ATHENS – Greek Prime Minister Antonis Samaras and his Deputy Premier Evangelos Venizelos will huddle on Dec. 2 to plan strategy in the wake of envoys from international lenders putting off a planned return to resume talks over a budget gap and delayed reforms.

Samaras, the New Democracy Conservative leader and Venizelos, the PASOK Socialist chief, will plan strategy and try to speed release of a one billion euro ($1.37 billion) installment that’s been held up because of stalled negotiations.

The Finance Ministry said that representatives of the Troika of the European Union-International Monetary Fund-European Central Bank (EU-IMF-ECB) won’t be coming back yet as originally scheduled, effectively ending any hope of getting an agreement before the Dec. 9 meeting of Eurozone finance chiefs.

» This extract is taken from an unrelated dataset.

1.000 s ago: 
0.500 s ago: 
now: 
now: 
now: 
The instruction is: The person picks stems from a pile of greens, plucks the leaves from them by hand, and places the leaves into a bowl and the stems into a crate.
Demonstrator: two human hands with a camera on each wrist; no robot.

“The government is in touch with the Troika to set the most convenient date for their return so as to complete the prior actions and the current bailout review by the end of the year,” the ministry said in a statement.

The Troika’s men in Athens left last week after frustrating discussions with Finance Minister Yannis Stournaras got nowhere on a range of issues that have been vexing both sides.

“We cannot go to Athens again only for the review to be interrupted again,” a European official told Kathimerini. “This has already happened twice.”

Samaras and Venizelos will try to convince the lenders not to push closing or privatizing the money-bleeding defense industry EAS and settle differences over the firing of public workers and try to reach a resolution on letting banks foreclose on the homes of people who can’t pay because of austerity measures put on them by the government.

That was on the orders of the Troika which is putting up $325 billion in two bailouts and as Samaras has withdrawn a bill to provide debt relief for Greek households.

Stournaras briefed Samaras, who was at a European Union leaders’ summit in Vilnius, Lithuania, about the latest developments. “We still have not reached an agreement today on several issues,” Stournaras told reporters. “The aim is to have this concluded by the end of the year,” he said.

PASOK has said it will not accept an end to the ban on foreclosures but the Troika has linked this issue to the capital requirements of Greek banks, placing further pressure on the government to decide on what steps it will take.

Venizelos has occasionally voiced objections about some austerity measures before relenting, which got him elevated to his position after he withdrew objections to firing workers at the state broadcaster ERT that was shut down in June.

Samaras was expected to meet on Nov. 30 with Stournaras and Development Minister Costis Hatzidakis to coordinate a united front for when the Troika does come back.

Samaras is due on Dec. 4 to meet European Commission President Jose Manuel Barroso in Brussels to talk about Greece assuming the symbolic, powerless rotating EU Presidency for six months on Jan. 1, 2014.